The voices of the Rhinemaidens (Rebecca Rasheigh, Naomi Flatman, and Karen Van Spall) blended attractively and as before, mezzo-soprano Van Spall sounded worthy of bigger roles than Flosshilde. Singing their roles again Sarah Sweeting was the imperious and unyielding Fricka and Lee Abrahmsen revealed her appealing soprano sound as the naïve Freia, Jason Wasley (Froh) and Christopher Tonkin (Donner) don’t get long in the spotlight, but Tonkin was especially effective in conjuring up the storm with ‘Heda! Heda! Hedo!’. As the giants Fasolt and Fafner, Darren Jeffrey and Steven Gallop were a rather uneven pairing: Gallop as Fafner was more saturnine than some, whilst Jeffrey came into his own when he plaintively expressed his true feelings for Freia only for his brother to brutally murder him. Robert Macfarlane elicited sympathy as Mime, Alberich’s downtrodden brother. Deborah Humble is a vastly experienced singer and was a grave, authoritative Erda and her pronouncements were as portentous as they must be.

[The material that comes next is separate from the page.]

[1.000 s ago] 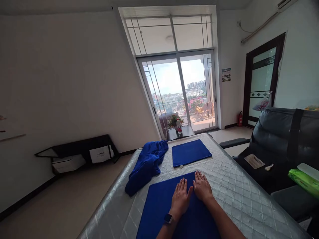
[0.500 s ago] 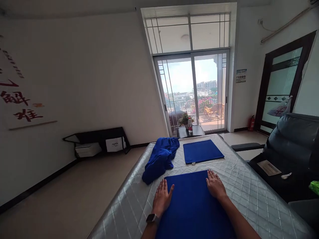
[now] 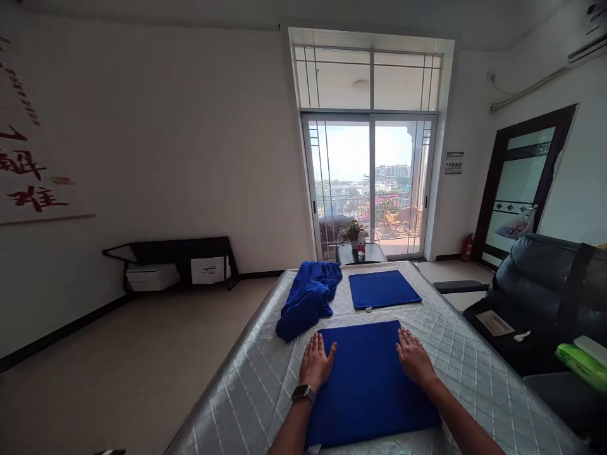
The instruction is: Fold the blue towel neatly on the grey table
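A flat blue rectangle of cloth [image 3: 367, 379], perhaps a cushion cover, lies in front of me on the silvery quilted mattress [image 3: 256, 379]. My left hand [image 3: 317, 362] rests on its left edge, palm down, with the fingers stretched out and the thumb apart. On its right edge my right hand [image 3: 415, 355] lies flat, fingers extended. A second flat blue cloth rectangle [image 3: 383, 289], with a small white tag at its near edge, lies farther off. To its left is a crumpled heap of blue cloth [image 3: 310, 300]. Neither hand grips anything.
Beyond the mattress, a small dark table [image 3: 348, 254] holds a potted plant and a bottle [image 3: 361, 242]. A black armchair [image 3: 535, 284] stands at the right, with a green packet [image 3: 583, 365] on it. Along the left wall is a low black rack [image 3: 184, 249] with white boxes.
The view has tilted slightly and shifted, so the near edge of the closer cloth now shows. Both hands remain flat on its two side edges.
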Action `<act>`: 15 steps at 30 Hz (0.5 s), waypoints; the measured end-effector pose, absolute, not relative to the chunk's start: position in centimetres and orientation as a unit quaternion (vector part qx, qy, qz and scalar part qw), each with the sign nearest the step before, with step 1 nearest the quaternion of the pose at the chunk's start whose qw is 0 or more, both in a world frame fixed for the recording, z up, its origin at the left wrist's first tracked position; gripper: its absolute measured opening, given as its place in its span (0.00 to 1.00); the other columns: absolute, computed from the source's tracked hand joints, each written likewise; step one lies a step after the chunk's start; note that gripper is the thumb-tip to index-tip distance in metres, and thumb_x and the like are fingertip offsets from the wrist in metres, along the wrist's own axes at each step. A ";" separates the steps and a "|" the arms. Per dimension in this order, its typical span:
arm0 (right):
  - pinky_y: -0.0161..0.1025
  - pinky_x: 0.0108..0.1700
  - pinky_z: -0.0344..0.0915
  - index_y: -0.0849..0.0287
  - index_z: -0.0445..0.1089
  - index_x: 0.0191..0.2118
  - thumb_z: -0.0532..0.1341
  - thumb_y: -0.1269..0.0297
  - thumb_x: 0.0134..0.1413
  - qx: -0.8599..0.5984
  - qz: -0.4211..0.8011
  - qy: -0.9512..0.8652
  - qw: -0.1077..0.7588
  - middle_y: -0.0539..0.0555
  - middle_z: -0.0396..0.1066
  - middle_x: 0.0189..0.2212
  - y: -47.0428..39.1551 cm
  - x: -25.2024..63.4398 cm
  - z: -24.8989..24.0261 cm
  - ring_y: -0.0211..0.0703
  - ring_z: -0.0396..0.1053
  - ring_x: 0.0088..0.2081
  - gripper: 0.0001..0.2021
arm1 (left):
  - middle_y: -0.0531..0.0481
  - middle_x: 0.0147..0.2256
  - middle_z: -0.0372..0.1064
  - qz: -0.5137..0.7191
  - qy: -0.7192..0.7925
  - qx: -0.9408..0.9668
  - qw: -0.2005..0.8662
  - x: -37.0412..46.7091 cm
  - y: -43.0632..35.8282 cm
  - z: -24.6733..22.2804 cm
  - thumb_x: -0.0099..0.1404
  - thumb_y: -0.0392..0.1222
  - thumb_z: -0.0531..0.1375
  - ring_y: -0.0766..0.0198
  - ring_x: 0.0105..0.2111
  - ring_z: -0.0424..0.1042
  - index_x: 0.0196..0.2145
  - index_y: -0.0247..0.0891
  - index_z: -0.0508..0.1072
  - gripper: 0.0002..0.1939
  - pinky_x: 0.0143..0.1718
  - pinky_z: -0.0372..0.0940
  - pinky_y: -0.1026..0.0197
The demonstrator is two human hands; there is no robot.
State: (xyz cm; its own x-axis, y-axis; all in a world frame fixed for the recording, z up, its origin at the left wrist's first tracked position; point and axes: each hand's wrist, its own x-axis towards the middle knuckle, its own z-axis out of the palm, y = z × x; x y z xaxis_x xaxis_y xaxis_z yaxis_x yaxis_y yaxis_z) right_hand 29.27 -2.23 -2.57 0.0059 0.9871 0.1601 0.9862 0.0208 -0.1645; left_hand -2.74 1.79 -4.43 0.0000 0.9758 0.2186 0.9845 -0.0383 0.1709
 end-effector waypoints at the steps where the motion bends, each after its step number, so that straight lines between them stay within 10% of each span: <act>1: 0.47 0.70 0.41 0.67 0.47 0.71 0.41 0.60 0.67 -0.702 0.009 -0.704 0.108 0.60 0.45 0.71 -2.9 29.3 -2.8 0.46 0.41 0.71 0.30 | 0.31 0.69 0.46 -0.142 -0.691 -0.708 0.020 -2.8 1.8 -4.4 0.72 0.64 0.36 0.50 0.69 0.49 0.67 0.20 0.53 0.44 0.67 0.48 0.49; 15: 0.47 0.70 0.41 0.70 0.47 0.70 0.41 0.59 0.67 -0.709 0.012 -0.698 0.104 0.62 0.45 0.71 -4.7 29.2 -4.0 0.45 0.42 0.71 0.31 | 0.35 0.67 0.53 -0.187 -0.525 -0.830 -0.011 12.0 -1.6 -2.9 0.74 0.60 0.36 0.52 0.68 0.51 0.67 0.28 0.57 0.38 0.67 0.52 0.49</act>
State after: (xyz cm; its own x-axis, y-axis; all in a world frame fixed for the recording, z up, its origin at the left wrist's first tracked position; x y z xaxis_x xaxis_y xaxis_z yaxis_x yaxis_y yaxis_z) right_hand 29.15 -4.72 -4.04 0.0263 0.9914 0.1279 0.9864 -0.0049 -0.1643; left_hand 12.02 -1.64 -2.94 0.3784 0.8762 0.2986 0.8678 -0.4481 0.2151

Stylish singing (again) from James Egglestone as the cynical, arch-manipulator, fire god Loge though his tenor sounded unusually Italianate, and it will be interesting to see what he does as Siegmund in Die Walküre. As the grizzled Wotan, Warwick Fyfe was rather bluff and forthright, though he was quite impressive nonetheless as the ruler of the gods.
The musical performance of Wagner’s score was certainly not as polished as in 2021. This Das Rheingold seemed a little more drawn-out than its 2½ hours running time would suggest, with Anthony Negus having (perhaps?) a more languid approach than before. The Melbourne Opera Orchestra will undoubtedly improve during their three Ring cycles: the horns did not have their best night beginning during the otherwise unearthly quiet of the prelude and their insecurity was evident on occasions throughout the music. Nevertheless, this Ring cycle promises to be a significant success for which Melbourne Opera – in their 21st anniversary year – can be rightly proud.